If $$\int \left(\frac{1}{x} + \frac{1}{x^3}\right)\left(\sqrt[23]{3x^{-24} + x^{-26}}\right) dx = -\frac{\alpha}{3(\alpha+1)}(3x^\beta + x^\gamma)^{\frac{\alpha+1}{\alpha}} + C$$, $$x > 0$$, $$(\alpha, \beta, \gamma \in \mathbb{Z})$$, where C is the constant of integration, then $$\alpha + \beta + \gamma$$ is equal to _____.

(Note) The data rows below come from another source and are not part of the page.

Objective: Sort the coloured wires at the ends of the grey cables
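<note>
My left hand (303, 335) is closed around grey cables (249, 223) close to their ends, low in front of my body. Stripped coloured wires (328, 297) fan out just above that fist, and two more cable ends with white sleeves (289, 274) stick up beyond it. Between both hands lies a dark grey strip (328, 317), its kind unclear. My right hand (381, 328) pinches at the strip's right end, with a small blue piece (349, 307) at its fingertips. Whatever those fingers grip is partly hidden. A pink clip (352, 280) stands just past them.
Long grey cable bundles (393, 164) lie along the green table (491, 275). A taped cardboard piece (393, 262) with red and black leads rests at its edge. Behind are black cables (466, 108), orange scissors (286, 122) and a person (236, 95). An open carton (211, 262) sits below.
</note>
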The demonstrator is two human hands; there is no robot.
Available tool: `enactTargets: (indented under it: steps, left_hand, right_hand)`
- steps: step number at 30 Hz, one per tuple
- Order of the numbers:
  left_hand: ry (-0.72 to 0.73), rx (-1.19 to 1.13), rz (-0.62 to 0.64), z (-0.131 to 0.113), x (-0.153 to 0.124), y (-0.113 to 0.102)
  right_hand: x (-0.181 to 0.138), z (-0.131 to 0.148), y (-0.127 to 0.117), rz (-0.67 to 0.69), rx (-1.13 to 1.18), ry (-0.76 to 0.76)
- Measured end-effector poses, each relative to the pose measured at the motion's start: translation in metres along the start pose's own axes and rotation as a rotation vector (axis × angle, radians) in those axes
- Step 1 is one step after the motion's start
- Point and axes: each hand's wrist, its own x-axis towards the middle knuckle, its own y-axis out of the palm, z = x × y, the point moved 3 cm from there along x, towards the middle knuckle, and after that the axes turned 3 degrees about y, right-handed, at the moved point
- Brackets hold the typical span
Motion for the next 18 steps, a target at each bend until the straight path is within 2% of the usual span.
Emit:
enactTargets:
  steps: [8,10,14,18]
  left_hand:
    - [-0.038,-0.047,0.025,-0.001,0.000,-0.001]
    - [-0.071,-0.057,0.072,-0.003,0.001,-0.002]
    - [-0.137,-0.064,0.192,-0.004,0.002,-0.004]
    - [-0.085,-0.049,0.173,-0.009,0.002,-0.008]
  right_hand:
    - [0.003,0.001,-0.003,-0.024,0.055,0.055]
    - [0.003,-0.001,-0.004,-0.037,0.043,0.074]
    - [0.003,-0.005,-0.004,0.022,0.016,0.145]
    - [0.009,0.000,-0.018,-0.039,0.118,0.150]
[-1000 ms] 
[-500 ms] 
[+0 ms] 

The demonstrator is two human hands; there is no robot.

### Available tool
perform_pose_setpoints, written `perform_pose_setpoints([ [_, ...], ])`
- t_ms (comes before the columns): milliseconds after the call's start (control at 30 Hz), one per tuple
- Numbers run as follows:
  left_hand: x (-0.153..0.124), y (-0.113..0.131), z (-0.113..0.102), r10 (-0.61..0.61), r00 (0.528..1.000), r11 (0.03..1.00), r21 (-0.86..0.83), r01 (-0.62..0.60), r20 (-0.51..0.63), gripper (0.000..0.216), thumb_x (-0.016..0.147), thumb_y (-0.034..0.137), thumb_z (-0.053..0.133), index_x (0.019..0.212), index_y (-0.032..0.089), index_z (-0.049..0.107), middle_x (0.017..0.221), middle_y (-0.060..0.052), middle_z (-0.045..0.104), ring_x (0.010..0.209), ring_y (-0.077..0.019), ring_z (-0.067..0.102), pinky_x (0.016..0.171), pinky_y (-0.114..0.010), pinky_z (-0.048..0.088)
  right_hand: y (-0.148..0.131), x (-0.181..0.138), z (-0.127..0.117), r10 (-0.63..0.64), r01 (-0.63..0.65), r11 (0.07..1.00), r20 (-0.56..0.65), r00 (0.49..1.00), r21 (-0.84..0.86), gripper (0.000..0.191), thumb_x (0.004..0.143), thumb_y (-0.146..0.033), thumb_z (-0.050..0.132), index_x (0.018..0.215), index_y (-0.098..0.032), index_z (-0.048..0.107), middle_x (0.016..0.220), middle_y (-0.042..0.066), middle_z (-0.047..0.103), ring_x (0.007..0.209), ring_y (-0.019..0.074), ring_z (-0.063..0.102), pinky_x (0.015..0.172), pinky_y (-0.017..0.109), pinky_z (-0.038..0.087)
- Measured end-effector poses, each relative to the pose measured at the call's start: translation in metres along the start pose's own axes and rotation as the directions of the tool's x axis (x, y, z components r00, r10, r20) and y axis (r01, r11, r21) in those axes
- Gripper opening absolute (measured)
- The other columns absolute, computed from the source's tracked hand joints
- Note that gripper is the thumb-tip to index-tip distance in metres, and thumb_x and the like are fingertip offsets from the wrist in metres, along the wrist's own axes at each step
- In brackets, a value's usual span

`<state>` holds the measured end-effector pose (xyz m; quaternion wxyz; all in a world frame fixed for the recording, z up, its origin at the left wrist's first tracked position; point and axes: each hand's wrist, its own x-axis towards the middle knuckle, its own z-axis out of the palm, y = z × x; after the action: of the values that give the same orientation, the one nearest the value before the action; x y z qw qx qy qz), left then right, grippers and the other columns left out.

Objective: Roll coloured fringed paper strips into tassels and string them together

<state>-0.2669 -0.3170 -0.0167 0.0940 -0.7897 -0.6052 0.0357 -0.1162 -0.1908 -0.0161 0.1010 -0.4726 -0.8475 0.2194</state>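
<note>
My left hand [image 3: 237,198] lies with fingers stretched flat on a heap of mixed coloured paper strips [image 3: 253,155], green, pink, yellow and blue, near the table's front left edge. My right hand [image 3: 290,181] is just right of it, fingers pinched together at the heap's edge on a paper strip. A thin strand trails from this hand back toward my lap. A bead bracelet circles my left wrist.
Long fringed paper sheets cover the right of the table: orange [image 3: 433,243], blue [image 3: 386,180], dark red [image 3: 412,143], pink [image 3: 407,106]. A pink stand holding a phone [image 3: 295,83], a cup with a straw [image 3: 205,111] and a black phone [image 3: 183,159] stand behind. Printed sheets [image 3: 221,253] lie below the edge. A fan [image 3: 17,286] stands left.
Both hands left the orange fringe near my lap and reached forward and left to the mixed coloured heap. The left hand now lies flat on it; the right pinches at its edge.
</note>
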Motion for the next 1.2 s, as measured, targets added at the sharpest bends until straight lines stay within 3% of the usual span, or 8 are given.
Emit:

We begin with the given integrand

$$I=\left(\frac1x+\frac1{x^{3}}\right)\left(3x^{-24}+x^{-26}\right)^{\frac1{23}}, \qquad x\gt 0.$$

The powers inside the radical differ by $$2$$, so take out the larger common power $$x^{-23}$$ from the second bracket:

$$3x^{-24}+x^{-26}=x^{-23}\!\left(3x^{-1}+x^{-3}\right).$$

Using $$\bigl(x^{-23}\bigr)^{\!\frac1{23}}=x^{-1},$$ the radical becomes

$$\left(3x^{-24}+x^{-26}\right)^{\frac1{23}}=x^{-1}\!\left(3x^{-1}+x^{-3}\right)^{\frac1{23}}.$$

Substituting this back in $$I$$ gives

$$I=\left(\frac1x+\frac1{x^{3}}\right)x^{-1}\left(3x^{-1}+x^{-3}\right)^{\frac1{23}}=\left(\frac1{x^{2}}+\frac1{x^{4}}\right)\left(3x^{-1}+x^{-3}\right)^{\frac1{23}}.$$

Now observe the derivative of the inner expression:

$$\frac{d}{dx}\!\left(3x^{-1}+x^{-3}\right)=-3x^{-2}-3x^{-4}=-3\!\left(\frac1{x^{2}}+\frac1{x^{4}}\right).$$

Hence, apart from the constant factor $$-3$$, the term $$\dfrac1{x^{2}}+\dfrac1{x^{4}}$$ in $$I$$ is the derivative of $$3x^{-1}+x^{-3}$$. Rewrite $$I$$ accordingly:

$$I=-\frac13\;\frac{d}{dx}\!\left(3x^{-1}+x^{-3}\right)\left(3x^{-1}+x^{-3}\right)^{\frac1{23}}.$$

This is of the standard form $$f'(x)\,f(x)^{\lambda}$$ with $$f(x)=3x^{-1}+x^{-3}$$ and $$\lambda=\dfrac1{23}$$. Integrating directly,

$$\int I\,dx=-\frac13\int f'(x)\,f(x)^{\frac1{23}}dx =-\frac13\;\frac{f(x)^{\frac{1}{23}+1}}{\frac{1}{23}+1}+C =-\frac{23}{3\!\left(23+1\right)}\!\left(3x^{-1}+x^{-3}\right)^{\frac{24}{23}}+C.$$

Comparing with the form provided in the question,

$$-\frac{\alpha}{3(\alpha+1)}\!\left(3x^{\beta}+x^{\gamma}\right)^{\frac{\alpha+1}{\alpha}}+C,$$

we identify

$$\alpha=23,\qquad \beta=-1,\qquad \gamma=-3.$$

Finally,

$$\alpha+\beta+\gamma=23+(-1)+(-3)=19.$$

Therefore, the required value is $$\boxed{19}$$.